Tests to grow after Rocori's confirmed case
COLD SPRING -- Health officials are testing dozens of lab samples from people throughout the state for H1N1 infleunza while Minnesota responds to its first confirmed case of the spreading strain.
State Health Commissioner Sanne Magnan said Thursday that doctors from around Minnesota have sent to a state laboratory samples from patients with influenza symptoms, to determine whether they have swine flu.
That lab work was under way as state and local health officials searched for information about Minnesota's first case, confirmed Thursday morning by the federal Centers for Disease Control and Prevention. The victim was affiliated with the Rocori Middle School in Cold Spring and was expected to make a full recovery. With symptoms similar to seasonal influenza, most cases reported in the U.S. have been mild.
Magnan and Gov. Tim Pawlenty said Minnesota officials are working to contain the number of possible cases, but are prepared to respond to an outbreak.
"You can expect that there will be more cases," she said at a news conference in the central Minnesota town. "That is not unusual."
The state had sent a lab sample to the Centers for Disease Control late Tuesday for confirmation after it was determined to be a probable case of the flu strain.

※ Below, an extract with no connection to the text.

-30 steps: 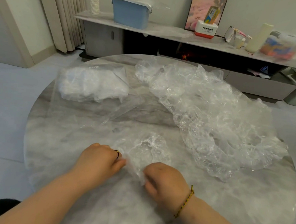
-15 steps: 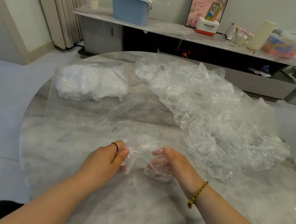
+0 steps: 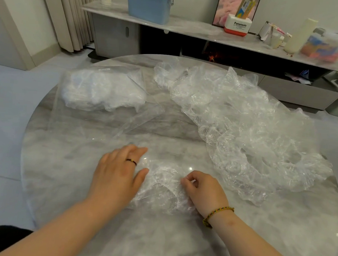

Rocori School District Supt. Scott Staska said the middle school will remain closed at least through Tuesday. Centers for Disease Control and Prevention guidelines call for a school to be closed one week if there is a confirmed case of the flu strain or a probable case that can be linked to a confirmed case. Middle school activities, including sports, also are canceled.
St. Boniface private school, which is located next to the public middle school and uses its cafeteria, was closed for a second day Thursday. Other schools in the community and region remained open.
The middle school will be cleaned while it is closed. The work will involve standard cleaning chemicals and may be limited to common surfaces, such as drinking fountains and door knobs.
Health officials are calling people who may have had contact with the victim, trying to determine its source and notifying people they may have been in contact with the victim. The Health Department is focusing on a region that includes Stearns and Anoka counties, Magnan said.
State officials say they cannot release information about the victim because of privacy laws. Staska, the school superintendent, said even he has not been told the victim's name.
Minnesota has only the one confirmed case, but health officials had reviewed more than 100 samples by Thursday morning and had at least 50 more samples to test for probable swine flu, which state officials call the "H1N1 novel influenza virus."
But just the one known case is leading to an increase in the number of lab samples that physicians request be tested. The number of samples being sent to the Health Department likely will grow in the coming days.
"That is a real concern for us," said Dave Boxrud, molecular epidemiology supervisor at the Health Department.
Little is known about the flu strain, Magnan said. It could die out in a short time, escalate and spread or disappear in a short time only to return in a "more severe" phase months later.
"Realistically, we have to acknowledge that we should expect more cases," Pawlenty said.
Local residents took news of the flu case in stride, said Nicole Lang, nursing director at the Assumption Community nursing home in Cold Spring.
People are more aware of the need to wash their hands frequently and to practice good hygiene, Lang said. Health officials say simple acts keeping hands clean and covering a cough with a tissue or shirt sleeve can reduce the likelihood of getting the flu.
"Aside from that, we just conduct business as usual," Lang said.
People did take some extra precaution. Worshipers did not shake hands during a Wednesday night mass at St. Boniface, a parishioner said.
Cold Spring Mayor Doug Schmitz said citizens he talked to were concerned, but not scared, about the flu situation.
"People don't get too overly concerned," Schmitz said.